» **TO DO**
Below are the entries; give again exactly the lines from the one mentioning "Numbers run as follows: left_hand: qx" through the one mentioning "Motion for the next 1", inclusive.

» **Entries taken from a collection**
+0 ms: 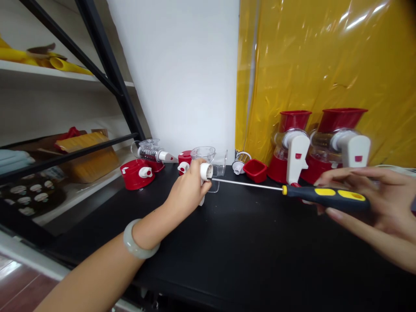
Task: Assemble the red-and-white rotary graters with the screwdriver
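Observation:
My left hand (186, 188), with a pale bangle at the wrist, is closed around a white plastic crank handle (206, 171) whose round hollow end faces right. A screwdriver (325, 196) with a black and yellow grip lies level, and its long shaft reaches to that hollow end. Whether the tip is inside or just at the rim, I cannot tell. The fingers and thumb of my right hand (386, 201) hold the grip from the right. Just behind my left hand stands a clear plastic grater body (203, 152), partly hidden.
Two assembled red-and-white rotary graters (294, 145) stand at the back right. Near the wall are a drum blade (241, 162), a red tray-like part (255, 170) and a red base (136, 174). A black-framed shelf (100, 47) borders the black table (247, 251) on the left.

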Tool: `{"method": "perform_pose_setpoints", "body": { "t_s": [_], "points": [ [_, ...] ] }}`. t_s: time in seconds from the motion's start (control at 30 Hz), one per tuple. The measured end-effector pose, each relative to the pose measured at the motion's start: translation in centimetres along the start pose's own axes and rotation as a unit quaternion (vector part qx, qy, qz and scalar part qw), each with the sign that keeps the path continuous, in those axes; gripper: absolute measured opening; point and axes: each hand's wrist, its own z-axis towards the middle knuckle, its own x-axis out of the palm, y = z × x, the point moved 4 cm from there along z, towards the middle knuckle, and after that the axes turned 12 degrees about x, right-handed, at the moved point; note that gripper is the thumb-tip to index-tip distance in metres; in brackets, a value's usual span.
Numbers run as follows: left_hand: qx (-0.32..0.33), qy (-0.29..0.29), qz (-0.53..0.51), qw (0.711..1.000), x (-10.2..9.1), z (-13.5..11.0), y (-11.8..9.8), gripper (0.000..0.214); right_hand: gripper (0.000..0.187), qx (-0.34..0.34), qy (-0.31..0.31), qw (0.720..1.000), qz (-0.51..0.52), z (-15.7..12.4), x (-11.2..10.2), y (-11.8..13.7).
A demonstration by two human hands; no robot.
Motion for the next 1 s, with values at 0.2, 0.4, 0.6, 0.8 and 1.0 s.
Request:
{"method": "perform_pose_setpoints", "body": {
  "t_s": [0.2, 0.4, 0.6, 0.8, 1.0],
  "points": [
    [0.003, -0.002, 0.003, 1.0, 0.2, 0.0, 0.1, 0.045, 0.016, -0.078, 0.088, 0.99, -0.082, 0.0, 0.5, 0.4],
    [-0.001, -0.007, 0.004, 1.0, 0.3, 0.0, 0.4, 0.043, 0.056, -0.04, 0.095, 0.995, 0.006, -0.2, 0.8, 0.1],
    [0.007, -0.008, 0.009, 1.0, 0.4, 0.0, 0.4, 0.044, 0.026, -0.02, 0.102, 0.992, -0.076, 0.0, 0.5, -0.5],
    [0.015, -0.005, 0.003, 1.0, 0.4, 0.0, 0.2, 0.044, 0.037, 0.116, 0.108, 0.985, -0.062, 0.2, 1.0, -1.0],
    [0.005, -0.004, 0.005, 1.0, 0.3, 0.0, 0.3, 0.046, 0.051, 0.061, 0.121, 0.991, -0.007, 0.1, 0.8, -0.4]
  ]
}}
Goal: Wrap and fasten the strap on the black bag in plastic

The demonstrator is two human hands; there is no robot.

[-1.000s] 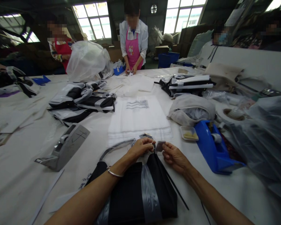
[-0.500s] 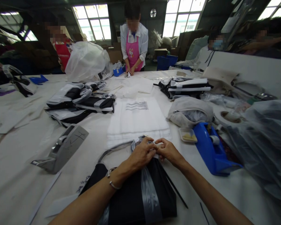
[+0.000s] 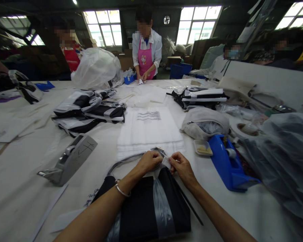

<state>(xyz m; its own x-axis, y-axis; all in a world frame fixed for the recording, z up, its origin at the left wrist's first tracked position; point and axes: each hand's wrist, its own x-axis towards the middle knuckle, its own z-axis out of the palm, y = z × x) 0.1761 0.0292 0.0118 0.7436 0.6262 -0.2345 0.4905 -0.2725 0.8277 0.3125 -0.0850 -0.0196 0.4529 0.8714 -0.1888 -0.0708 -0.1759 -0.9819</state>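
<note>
A black bag (image 3: 137, 201) lies right in front of me, a band of clear plastic film (image 3: 163, 210) running down its front. Its strap (image 3: 116, 164), wrapped in clear film, arcs up from the left side to my hands. My left hand (image 3: 149, 162) is closed in a pinch on the wrapped strap near the bag's top. Just to its right, my right hand (image 3: 181, 167) pinches a small whitish wrapping piece (image 3: 166, 162) at the strap end. A thin black strap (image 3: 192, 208) hangs down the bag's right side. The fingertips partly hide what they grip.
White sheets (image 3: 148, 132) are stacked beyond the bag. A grey tape dispenser (image 3: 69, 159) stands left, a blue one (image 3: 229, 164) right, beside a small plastic tray (image 3: 203, 148). Wrapped black bags (image 3: 91, 111) lie farther off. A person in a pink apron (image 3: 145, 58) works across the table.
My left hand has drawn slightly left, opening a gap between the hands. The whitish piece now shows at my right fingertips. The view has shifted slightly.
</note>
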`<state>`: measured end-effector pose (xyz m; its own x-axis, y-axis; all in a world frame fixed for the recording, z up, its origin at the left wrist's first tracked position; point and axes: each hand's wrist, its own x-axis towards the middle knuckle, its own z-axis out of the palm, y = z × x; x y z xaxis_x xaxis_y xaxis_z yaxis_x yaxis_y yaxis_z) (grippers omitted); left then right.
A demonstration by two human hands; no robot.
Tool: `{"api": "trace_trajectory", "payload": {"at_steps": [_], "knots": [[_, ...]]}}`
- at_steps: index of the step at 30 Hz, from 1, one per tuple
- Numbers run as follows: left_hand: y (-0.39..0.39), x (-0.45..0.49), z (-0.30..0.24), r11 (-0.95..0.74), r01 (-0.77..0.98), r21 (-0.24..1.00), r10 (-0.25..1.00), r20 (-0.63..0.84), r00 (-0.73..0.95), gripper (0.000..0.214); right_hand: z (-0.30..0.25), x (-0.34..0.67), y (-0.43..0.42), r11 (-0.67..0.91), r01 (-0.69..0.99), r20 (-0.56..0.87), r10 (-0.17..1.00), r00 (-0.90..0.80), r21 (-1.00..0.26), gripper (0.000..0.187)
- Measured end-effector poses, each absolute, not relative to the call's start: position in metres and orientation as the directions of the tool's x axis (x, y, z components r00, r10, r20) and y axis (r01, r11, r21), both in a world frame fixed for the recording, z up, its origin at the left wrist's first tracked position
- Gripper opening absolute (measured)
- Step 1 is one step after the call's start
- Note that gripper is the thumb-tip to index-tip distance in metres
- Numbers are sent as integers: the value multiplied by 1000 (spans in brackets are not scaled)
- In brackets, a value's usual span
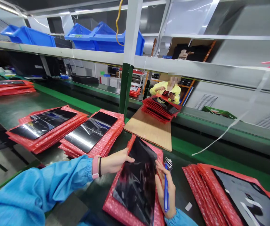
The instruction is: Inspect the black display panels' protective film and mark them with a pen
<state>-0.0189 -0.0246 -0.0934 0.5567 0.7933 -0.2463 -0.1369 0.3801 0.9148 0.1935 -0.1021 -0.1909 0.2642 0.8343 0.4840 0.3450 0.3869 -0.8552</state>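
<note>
A glossy black flat screen panel (137, 182) lies tilted before me on a red bubble-wrap bag (118, 212). My left hand (117, 160) pinches the panel's upper left edge, thumb on top and the other fingers hidden beneath or behind it. Along the right edge, the fingers of my right hand (167, 185) rest against the panel. A blue pen (166, 191) is tucked in that same hand, lying across the fingers. Just beyond the fingertips is a metal binder clip (168, 163).
Stacks of red bags topped with black panels stand left (91, 131), far left (45, 124) and right (245, 194). Another stack (160, 108) sits on a wooden board (149, 131). Blue bins (106, 37) line the shelf above. Across the bench, a person in yellow (158, 88) holds a panel.
</note>
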Motion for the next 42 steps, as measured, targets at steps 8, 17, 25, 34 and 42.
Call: {"api": "trace_trajectory", "payload": {"at_steps": [8,17,25,34,42], "knots": [[54,-124,-46,203,-129,971,922,-146,359,44,-174,211,-105,260,90,270,834,481,-961,36],[118,-237,-44,130,45,990,981,-135,137,39,-162,190,-119,182,-158,145,964,221,-971,42],[141,-233,-28,-28,183,983,997,41,-66,46,-162,195,-125,147,-119,96,929,356,-982,41],[38,-100,-64,15,3,1000,958,-15,286,41,-156,190,-135,69,185,141,901,410,-980,49],[-28,-43,-112,426,61,903,723,-379,578,35,-163,173,-135,41,437,159,958,238,-899,46]]}}
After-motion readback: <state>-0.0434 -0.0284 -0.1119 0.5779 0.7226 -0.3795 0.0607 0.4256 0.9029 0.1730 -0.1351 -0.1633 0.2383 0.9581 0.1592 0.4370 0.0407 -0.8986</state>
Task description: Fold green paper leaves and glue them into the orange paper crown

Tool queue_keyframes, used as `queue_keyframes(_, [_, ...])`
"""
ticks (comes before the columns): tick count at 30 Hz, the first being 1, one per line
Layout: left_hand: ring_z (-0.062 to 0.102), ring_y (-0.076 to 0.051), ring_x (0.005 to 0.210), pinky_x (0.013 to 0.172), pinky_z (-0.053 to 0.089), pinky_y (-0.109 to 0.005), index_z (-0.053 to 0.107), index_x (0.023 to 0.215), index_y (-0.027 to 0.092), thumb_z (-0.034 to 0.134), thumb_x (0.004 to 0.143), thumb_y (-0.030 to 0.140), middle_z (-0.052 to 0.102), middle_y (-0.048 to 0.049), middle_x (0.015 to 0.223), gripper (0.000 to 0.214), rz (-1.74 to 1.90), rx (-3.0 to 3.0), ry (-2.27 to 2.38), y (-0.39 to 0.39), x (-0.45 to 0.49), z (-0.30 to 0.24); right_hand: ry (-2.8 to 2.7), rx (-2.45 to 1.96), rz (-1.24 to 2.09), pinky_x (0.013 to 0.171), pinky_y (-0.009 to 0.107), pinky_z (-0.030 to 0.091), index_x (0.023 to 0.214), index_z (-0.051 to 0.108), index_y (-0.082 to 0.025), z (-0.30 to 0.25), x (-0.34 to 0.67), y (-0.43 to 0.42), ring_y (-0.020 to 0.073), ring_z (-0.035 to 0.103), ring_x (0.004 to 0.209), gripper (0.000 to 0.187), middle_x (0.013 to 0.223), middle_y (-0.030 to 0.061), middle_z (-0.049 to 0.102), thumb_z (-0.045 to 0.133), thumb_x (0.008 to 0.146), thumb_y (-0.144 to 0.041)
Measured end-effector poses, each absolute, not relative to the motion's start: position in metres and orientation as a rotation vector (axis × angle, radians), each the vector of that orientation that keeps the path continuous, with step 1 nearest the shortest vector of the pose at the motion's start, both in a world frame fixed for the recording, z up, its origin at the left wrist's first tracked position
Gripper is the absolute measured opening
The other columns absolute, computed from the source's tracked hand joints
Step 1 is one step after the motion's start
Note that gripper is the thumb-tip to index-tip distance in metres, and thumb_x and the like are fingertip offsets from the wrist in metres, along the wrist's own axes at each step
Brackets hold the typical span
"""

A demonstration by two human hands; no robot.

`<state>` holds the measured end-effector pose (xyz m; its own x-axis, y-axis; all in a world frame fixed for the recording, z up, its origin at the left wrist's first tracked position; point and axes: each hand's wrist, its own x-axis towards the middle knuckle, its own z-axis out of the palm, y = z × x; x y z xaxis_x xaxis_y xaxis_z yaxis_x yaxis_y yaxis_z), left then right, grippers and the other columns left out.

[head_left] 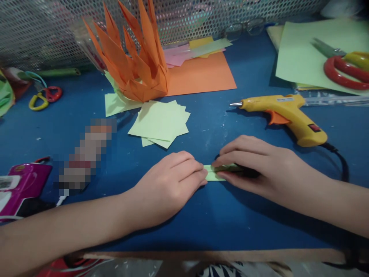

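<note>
A narrow folded strip of light green paper (pixel 212 176) lies on the blue table, with a crease running along its length. My left hand (pixel 173 182) presses its fingertips onto the left end, fingers together and covering that part. On the right part, my right hand (pixel 248 163) pinches the strip between thumb and fingers. Behind my hands sits a loose stack of light green paper squares (pixel 161 121). An orange folded-paper piece with tall pointed petals (pixel 141 73) stands beyond the stack.
A yellow glue gun (pixel 285 111) lies at right, its cord running toward me. Red-handled scissors (pixel 343 69) rest on green sheets (pixel 302 46). Small scissors (pixel 44 94) and a purple box (pixel 31 184) are at left. An orange sheet (pixel 201 79) lies at the back, before a perforated metal panel (pixel 187 23).
</note>
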<state>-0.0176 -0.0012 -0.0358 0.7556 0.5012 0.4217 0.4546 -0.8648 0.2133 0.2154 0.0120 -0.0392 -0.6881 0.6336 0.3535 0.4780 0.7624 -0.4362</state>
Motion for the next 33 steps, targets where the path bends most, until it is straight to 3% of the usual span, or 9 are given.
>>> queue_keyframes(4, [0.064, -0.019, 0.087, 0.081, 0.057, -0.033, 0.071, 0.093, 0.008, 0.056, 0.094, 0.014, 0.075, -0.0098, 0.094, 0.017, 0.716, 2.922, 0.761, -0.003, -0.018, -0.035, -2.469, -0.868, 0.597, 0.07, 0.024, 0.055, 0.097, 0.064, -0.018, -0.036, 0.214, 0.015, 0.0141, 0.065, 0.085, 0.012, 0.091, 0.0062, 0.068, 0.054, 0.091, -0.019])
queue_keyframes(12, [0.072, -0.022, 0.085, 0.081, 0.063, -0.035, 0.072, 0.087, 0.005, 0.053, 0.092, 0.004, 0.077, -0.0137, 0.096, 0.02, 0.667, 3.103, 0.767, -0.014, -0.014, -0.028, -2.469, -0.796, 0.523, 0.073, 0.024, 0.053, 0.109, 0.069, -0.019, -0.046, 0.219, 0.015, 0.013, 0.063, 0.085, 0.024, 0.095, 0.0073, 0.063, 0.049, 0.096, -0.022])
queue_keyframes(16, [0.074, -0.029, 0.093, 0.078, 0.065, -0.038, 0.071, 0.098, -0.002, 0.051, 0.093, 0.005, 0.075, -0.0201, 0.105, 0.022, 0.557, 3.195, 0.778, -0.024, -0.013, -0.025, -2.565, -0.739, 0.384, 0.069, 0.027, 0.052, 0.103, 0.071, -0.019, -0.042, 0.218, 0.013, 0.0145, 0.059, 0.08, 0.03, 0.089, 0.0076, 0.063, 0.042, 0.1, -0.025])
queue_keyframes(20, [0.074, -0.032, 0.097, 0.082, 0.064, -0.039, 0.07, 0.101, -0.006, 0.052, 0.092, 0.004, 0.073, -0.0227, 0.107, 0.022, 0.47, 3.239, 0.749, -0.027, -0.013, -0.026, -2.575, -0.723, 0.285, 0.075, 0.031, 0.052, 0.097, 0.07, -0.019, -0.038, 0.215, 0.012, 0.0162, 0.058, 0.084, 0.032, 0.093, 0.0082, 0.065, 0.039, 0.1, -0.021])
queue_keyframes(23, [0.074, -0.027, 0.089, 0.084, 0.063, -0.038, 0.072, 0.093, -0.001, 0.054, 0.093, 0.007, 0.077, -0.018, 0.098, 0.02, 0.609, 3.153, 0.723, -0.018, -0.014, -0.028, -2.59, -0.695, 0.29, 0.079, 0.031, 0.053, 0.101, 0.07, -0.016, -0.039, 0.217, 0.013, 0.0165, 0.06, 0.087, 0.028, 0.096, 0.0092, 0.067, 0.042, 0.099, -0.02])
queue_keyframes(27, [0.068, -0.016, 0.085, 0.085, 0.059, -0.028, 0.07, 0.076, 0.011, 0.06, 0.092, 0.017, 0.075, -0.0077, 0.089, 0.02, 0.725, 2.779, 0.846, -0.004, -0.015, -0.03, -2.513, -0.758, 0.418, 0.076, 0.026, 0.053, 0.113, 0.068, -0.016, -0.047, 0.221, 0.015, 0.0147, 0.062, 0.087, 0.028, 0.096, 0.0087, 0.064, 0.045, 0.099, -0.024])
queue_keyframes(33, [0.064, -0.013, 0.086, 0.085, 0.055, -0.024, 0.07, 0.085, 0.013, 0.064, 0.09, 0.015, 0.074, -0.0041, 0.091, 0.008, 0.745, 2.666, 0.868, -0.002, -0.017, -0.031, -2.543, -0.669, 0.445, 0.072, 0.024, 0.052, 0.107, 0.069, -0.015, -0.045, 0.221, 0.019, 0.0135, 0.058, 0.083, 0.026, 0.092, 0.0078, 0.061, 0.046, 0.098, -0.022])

» **EXERCISE RESULT**
Numbers run as follows: left_hand: qx (-0.32..0.33), qy (-0.29..0.29), qz (-0.53..0.51), qw (0.711..1.000), x (-10.2..9.1), z (-13.5..11.0), y (-11.8..9.8), gripper (0.000..0.214); right_hand: gripper (0.000..0.187), qx (-0.34..0.34), qy (-0.31..0.31), qw (0.720..1.000), qz (-0.51..0.52), z (-15.7..12.4), x (-11.2..10.2), y (-11.8..13.7).
A demonstration by two human hands; no robot.
Motion for the next 1 s, with values at 0.2, 0.4, 0.6, 0.8 and 1.0 s.

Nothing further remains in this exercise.